Stored records

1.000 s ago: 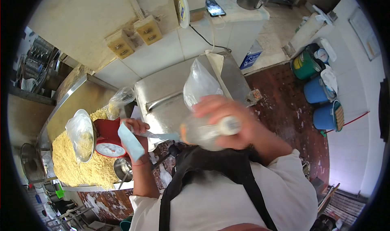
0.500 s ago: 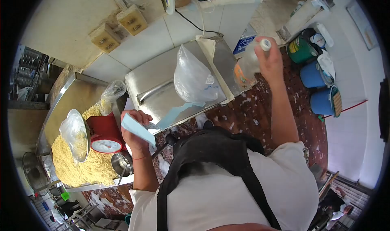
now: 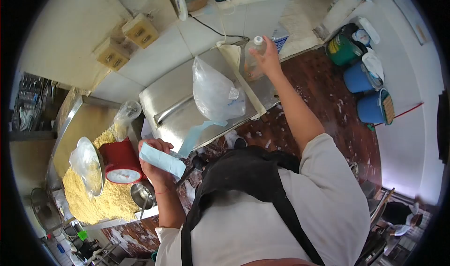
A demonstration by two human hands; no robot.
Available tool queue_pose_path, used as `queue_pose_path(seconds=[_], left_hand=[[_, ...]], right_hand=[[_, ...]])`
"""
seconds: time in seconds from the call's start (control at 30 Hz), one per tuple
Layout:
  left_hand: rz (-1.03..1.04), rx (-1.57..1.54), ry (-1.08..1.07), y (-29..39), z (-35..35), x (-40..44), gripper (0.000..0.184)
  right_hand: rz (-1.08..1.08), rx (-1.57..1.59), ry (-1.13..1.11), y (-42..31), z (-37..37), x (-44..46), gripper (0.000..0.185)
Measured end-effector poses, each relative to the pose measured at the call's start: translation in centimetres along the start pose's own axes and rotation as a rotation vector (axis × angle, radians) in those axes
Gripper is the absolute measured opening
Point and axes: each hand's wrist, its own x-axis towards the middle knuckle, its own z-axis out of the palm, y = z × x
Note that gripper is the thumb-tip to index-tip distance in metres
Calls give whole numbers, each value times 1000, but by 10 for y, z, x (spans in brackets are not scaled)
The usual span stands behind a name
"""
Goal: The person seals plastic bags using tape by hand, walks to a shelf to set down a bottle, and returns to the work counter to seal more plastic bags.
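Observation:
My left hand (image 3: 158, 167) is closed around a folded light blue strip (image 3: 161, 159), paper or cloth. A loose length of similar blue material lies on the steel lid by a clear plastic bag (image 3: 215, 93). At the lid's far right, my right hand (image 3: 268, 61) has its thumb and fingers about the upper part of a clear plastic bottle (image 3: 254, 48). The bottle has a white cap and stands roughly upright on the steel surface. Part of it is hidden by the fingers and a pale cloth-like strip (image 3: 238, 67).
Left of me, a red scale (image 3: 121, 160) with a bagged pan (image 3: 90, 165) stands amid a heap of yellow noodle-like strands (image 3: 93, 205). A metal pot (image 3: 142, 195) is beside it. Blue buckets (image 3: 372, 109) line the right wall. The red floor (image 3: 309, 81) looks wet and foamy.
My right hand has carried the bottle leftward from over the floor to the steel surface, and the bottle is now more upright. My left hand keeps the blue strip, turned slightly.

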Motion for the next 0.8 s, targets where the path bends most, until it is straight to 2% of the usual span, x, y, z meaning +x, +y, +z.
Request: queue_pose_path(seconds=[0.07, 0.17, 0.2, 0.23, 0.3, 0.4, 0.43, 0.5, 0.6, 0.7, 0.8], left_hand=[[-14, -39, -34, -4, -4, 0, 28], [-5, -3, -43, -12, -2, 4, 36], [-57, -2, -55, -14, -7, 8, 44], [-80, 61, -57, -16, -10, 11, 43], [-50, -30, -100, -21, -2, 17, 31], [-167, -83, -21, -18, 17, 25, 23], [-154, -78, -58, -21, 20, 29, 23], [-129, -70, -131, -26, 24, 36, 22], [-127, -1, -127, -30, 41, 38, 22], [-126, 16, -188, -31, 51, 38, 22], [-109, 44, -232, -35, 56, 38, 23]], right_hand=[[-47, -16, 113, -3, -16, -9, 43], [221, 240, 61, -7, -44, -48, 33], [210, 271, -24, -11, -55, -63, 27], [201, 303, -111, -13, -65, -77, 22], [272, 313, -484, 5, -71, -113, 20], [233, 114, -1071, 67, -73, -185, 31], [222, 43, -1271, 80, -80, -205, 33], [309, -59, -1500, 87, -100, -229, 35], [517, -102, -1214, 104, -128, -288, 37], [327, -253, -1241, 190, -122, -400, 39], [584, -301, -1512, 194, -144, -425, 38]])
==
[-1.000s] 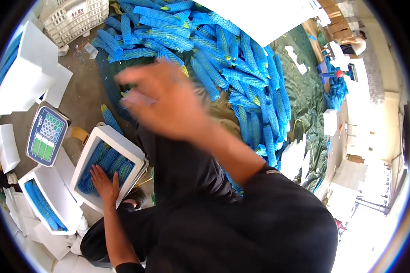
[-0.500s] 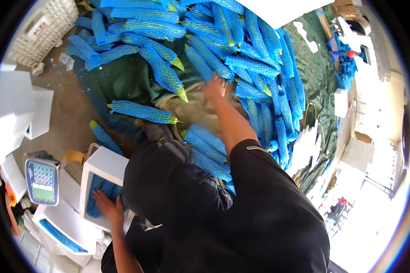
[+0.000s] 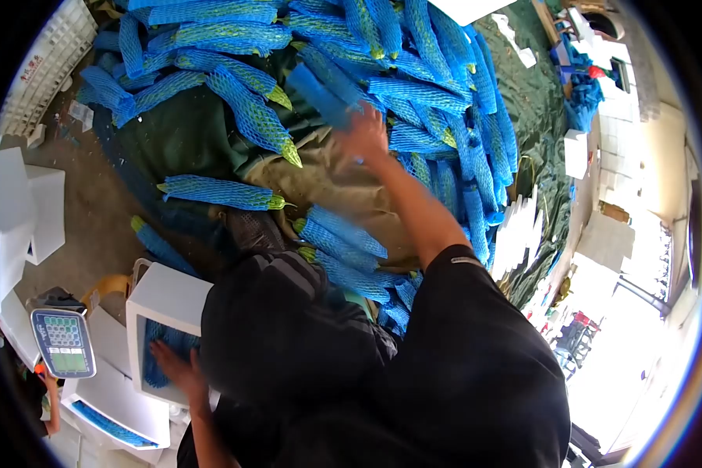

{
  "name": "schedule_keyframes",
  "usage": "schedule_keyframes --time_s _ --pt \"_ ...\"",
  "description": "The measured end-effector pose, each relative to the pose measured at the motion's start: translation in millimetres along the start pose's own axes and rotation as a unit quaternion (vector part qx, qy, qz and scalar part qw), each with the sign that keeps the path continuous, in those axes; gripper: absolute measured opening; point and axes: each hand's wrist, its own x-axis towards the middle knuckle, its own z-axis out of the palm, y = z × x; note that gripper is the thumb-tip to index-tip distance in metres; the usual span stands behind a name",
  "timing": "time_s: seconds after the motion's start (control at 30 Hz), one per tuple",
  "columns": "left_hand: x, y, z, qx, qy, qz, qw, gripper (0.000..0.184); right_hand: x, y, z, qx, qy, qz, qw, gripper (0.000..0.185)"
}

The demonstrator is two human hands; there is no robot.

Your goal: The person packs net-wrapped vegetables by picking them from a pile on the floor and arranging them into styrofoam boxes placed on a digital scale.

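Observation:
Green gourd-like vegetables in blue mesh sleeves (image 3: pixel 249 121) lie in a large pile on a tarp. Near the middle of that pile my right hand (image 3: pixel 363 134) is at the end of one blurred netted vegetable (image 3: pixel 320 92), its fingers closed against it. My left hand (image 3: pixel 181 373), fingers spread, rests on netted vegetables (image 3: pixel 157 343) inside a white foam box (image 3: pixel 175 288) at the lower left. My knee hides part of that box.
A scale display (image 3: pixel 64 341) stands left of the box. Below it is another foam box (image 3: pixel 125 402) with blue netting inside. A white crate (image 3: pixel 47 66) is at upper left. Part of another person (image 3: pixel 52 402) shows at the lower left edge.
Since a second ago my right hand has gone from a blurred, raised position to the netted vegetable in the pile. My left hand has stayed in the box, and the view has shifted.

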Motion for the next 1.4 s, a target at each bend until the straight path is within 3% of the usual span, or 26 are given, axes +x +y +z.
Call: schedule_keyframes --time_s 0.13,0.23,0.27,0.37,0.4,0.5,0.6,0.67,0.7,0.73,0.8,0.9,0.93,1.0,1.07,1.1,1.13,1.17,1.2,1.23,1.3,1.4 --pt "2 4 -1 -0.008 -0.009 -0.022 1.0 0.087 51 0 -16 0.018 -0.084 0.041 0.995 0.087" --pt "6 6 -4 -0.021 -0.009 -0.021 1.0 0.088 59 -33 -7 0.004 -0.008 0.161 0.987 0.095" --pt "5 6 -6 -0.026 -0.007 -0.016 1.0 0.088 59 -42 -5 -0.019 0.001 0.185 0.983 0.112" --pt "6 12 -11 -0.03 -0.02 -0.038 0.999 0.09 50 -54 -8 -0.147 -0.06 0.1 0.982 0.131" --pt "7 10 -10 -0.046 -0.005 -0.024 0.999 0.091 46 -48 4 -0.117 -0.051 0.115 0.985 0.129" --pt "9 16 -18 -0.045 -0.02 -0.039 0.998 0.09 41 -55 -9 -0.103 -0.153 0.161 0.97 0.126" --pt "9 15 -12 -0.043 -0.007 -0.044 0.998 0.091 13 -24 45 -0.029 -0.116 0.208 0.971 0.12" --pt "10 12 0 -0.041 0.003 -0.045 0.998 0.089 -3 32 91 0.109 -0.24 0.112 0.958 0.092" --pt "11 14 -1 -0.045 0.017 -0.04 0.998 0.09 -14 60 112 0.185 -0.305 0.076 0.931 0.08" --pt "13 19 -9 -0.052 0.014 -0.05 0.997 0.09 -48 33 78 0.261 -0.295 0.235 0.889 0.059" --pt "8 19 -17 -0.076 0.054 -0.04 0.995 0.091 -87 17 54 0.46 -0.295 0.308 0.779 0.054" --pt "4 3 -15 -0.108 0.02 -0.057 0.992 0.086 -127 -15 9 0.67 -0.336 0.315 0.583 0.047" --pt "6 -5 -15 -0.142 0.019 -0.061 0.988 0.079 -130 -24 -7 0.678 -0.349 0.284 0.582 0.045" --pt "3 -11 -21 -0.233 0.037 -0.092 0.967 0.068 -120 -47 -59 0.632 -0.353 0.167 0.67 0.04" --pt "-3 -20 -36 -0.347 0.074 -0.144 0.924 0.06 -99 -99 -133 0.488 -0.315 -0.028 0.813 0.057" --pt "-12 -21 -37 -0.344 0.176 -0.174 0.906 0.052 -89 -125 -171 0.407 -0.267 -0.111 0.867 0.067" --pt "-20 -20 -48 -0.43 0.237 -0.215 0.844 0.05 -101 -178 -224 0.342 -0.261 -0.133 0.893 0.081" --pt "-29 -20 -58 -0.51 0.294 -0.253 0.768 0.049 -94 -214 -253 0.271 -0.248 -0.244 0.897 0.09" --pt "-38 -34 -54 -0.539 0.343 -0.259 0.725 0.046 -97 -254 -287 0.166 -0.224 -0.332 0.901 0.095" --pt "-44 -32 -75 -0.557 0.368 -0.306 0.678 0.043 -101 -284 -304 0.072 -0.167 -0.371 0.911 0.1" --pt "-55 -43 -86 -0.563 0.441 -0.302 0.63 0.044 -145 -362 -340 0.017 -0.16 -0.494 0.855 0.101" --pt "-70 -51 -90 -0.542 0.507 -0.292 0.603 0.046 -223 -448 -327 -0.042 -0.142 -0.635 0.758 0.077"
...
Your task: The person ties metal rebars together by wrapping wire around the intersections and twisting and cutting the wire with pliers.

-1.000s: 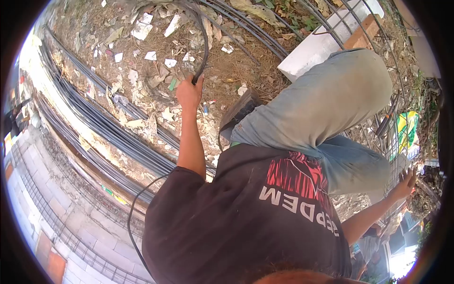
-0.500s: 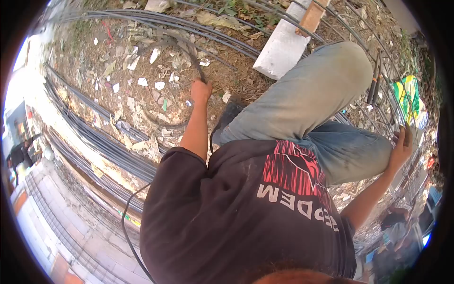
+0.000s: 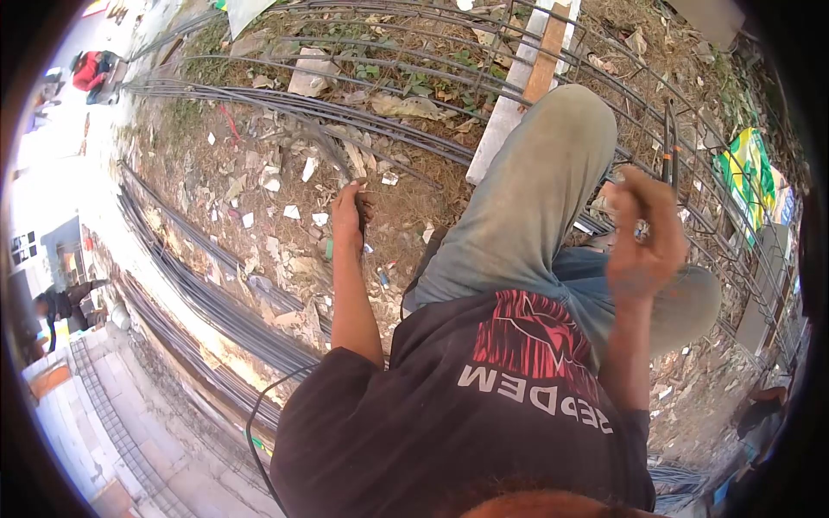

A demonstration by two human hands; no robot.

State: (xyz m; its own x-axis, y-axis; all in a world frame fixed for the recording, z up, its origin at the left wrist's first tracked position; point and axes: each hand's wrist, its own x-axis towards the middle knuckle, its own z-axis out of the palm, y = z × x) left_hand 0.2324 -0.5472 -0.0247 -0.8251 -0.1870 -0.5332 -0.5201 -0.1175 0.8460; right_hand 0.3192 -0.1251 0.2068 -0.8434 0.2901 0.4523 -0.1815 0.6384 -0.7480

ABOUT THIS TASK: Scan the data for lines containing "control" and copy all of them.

EXPECTED ANSWER:
seconds: time in seconds from the call's start (control at 30 Hz), one per tuple
  "timing": "time_s: seconds after the motion's start (control at 30 Hz), one per tuple",

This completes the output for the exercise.